→ What you will do
In the records below, tally every line containing "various". Report only the total.
======== Data for this exercise
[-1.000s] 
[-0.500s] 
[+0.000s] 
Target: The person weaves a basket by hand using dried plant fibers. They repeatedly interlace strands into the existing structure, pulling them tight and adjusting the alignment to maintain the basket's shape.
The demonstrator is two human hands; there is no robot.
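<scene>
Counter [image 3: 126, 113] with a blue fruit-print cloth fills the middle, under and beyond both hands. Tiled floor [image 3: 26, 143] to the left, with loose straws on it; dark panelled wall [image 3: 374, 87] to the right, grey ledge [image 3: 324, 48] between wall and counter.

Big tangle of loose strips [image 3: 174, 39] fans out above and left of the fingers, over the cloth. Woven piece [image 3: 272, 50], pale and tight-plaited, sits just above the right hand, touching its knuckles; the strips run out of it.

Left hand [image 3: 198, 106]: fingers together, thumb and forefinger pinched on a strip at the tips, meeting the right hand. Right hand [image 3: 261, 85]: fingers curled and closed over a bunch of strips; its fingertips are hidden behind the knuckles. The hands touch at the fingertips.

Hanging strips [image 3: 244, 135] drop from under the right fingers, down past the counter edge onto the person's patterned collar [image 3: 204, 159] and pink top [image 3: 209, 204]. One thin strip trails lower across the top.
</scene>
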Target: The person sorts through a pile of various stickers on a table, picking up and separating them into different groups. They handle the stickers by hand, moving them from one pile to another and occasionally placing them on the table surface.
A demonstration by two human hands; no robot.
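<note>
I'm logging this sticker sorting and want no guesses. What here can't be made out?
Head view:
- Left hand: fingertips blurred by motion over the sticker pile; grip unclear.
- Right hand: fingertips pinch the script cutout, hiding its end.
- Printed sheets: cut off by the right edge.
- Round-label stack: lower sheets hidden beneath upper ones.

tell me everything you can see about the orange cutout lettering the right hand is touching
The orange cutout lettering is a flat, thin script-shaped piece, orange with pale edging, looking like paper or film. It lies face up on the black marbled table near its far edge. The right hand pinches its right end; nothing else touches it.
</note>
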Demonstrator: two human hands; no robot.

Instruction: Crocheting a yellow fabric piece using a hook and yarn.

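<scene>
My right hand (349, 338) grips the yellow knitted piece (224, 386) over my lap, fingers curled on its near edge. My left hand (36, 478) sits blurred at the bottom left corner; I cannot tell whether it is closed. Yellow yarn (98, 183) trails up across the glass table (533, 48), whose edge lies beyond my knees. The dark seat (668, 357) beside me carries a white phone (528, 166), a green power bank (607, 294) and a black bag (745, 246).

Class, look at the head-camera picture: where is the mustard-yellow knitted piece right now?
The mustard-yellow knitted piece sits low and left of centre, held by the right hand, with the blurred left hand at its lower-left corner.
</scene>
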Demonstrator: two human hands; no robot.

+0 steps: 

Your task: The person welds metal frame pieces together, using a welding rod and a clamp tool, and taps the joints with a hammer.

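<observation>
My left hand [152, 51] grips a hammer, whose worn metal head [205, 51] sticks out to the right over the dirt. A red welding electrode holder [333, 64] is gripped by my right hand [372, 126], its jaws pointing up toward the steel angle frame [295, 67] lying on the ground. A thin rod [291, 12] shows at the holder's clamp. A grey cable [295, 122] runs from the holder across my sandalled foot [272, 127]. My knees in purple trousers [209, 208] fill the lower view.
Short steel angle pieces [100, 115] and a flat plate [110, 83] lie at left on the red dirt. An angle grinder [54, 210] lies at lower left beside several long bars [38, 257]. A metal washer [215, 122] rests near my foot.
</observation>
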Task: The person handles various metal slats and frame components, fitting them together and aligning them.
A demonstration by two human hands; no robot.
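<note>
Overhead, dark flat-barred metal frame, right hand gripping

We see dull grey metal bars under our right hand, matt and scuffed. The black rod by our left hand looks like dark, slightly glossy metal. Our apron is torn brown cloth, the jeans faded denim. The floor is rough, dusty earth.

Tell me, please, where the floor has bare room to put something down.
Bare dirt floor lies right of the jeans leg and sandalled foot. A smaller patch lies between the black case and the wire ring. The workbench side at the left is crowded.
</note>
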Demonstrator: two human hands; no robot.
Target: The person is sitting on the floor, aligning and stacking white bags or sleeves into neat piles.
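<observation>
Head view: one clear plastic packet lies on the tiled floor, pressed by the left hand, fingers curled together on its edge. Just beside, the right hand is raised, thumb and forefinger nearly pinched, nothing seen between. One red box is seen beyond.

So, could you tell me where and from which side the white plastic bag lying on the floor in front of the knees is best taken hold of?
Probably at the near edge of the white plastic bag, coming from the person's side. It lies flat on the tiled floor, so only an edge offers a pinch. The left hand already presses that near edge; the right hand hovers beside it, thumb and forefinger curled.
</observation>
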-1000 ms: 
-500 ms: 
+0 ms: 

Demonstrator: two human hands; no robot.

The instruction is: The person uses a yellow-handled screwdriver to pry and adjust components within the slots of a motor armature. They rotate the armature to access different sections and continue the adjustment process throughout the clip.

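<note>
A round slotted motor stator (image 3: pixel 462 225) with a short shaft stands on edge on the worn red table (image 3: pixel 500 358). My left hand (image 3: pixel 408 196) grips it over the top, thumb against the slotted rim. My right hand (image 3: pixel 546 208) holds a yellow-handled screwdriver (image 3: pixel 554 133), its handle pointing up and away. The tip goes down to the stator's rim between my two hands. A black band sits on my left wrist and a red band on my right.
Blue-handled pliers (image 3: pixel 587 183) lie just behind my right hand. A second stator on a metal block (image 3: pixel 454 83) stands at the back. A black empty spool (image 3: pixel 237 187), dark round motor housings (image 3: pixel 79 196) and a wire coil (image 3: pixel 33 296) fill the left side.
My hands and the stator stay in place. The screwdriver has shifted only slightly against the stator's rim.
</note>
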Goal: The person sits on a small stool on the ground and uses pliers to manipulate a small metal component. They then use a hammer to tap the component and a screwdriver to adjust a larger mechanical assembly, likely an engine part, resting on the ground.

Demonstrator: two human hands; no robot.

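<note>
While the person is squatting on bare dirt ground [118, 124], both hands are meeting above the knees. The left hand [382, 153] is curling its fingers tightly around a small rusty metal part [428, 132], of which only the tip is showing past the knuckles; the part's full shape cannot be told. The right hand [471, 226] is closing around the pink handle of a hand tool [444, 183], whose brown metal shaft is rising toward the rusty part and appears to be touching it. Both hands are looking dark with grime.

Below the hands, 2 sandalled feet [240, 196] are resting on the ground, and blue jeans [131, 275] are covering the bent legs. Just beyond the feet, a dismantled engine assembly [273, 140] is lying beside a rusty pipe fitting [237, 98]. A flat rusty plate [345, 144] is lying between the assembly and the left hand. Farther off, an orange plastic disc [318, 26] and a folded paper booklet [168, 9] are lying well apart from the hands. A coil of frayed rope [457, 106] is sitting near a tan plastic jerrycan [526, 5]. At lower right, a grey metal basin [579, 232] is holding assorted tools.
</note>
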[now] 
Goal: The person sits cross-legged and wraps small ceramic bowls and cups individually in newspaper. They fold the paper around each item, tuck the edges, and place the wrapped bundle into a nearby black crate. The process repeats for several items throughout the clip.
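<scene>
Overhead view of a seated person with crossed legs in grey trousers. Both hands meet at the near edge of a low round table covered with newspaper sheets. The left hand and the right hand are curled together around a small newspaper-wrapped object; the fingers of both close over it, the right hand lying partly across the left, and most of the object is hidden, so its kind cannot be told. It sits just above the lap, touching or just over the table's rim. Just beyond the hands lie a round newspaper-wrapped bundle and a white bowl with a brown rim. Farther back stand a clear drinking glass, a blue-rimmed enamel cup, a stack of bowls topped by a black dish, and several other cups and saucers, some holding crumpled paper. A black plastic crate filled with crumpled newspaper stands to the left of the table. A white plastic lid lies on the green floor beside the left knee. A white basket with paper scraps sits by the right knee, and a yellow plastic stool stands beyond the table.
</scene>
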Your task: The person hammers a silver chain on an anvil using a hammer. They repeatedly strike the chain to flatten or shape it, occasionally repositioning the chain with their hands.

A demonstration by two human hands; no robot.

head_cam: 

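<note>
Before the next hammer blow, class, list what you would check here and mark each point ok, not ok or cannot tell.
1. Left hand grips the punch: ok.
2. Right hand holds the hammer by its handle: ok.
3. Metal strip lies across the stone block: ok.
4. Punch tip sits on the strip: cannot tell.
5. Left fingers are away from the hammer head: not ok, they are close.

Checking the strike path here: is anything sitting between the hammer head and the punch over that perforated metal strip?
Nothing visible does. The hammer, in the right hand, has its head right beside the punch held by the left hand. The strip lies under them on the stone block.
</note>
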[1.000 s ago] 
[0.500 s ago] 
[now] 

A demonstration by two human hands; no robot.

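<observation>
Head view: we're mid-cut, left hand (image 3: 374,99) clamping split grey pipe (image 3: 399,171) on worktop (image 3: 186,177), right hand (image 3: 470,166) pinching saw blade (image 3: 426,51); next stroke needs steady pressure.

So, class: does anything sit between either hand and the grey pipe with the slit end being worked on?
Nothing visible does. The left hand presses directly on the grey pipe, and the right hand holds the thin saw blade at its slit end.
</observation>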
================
→ Exercise output
2